- **WHAT NEEDS TO BE DONE**
Show every line of the material that follows in which the word "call" occurs.

- **DATA SECTION**
•••••

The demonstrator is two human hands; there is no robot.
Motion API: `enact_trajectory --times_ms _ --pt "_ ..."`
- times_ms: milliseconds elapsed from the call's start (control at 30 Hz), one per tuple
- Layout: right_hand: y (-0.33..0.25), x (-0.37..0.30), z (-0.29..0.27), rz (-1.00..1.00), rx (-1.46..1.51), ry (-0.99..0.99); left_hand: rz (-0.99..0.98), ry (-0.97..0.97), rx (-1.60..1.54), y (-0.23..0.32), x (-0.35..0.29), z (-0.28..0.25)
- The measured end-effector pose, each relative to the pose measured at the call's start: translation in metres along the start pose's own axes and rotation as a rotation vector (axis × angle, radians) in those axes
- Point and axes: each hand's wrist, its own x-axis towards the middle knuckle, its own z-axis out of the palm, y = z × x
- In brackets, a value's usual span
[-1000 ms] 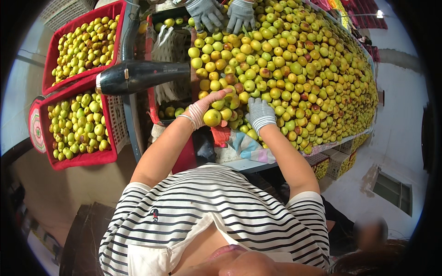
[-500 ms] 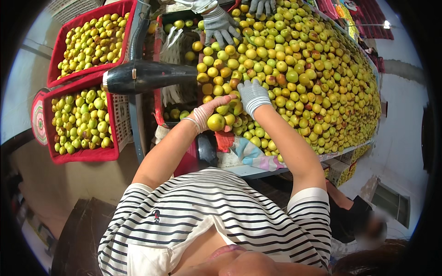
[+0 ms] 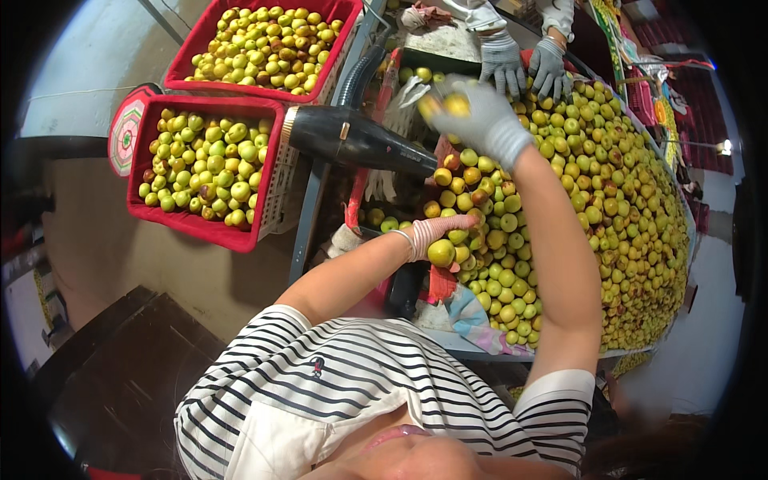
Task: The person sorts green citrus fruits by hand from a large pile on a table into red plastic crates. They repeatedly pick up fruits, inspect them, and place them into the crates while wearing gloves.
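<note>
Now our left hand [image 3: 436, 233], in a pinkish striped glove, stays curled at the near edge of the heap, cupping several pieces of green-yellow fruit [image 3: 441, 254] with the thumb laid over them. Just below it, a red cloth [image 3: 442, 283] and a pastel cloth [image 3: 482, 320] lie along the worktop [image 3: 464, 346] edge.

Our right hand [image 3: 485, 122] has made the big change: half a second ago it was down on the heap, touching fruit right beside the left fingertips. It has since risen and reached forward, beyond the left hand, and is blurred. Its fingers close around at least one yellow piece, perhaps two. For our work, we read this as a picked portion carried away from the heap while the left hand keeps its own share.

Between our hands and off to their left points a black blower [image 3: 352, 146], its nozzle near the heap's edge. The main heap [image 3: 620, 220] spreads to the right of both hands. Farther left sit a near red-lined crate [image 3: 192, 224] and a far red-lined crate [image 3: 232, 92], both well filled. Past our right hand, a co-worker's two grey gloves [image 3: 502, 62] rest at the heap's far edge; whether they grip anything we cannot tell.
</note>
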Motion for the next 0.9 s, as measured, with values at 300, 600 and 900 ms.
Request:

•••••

- **RESULT BELOW**
- times_ms: milliseconds elapsed from the call's start (control at 30 Hz), one per tuple
- The measured end-effector pose, each relative to the pose measured at the call's start: translation in metres along the start pose's own axes and rotation as a rotation vector (axis × angle, radians) in those axes

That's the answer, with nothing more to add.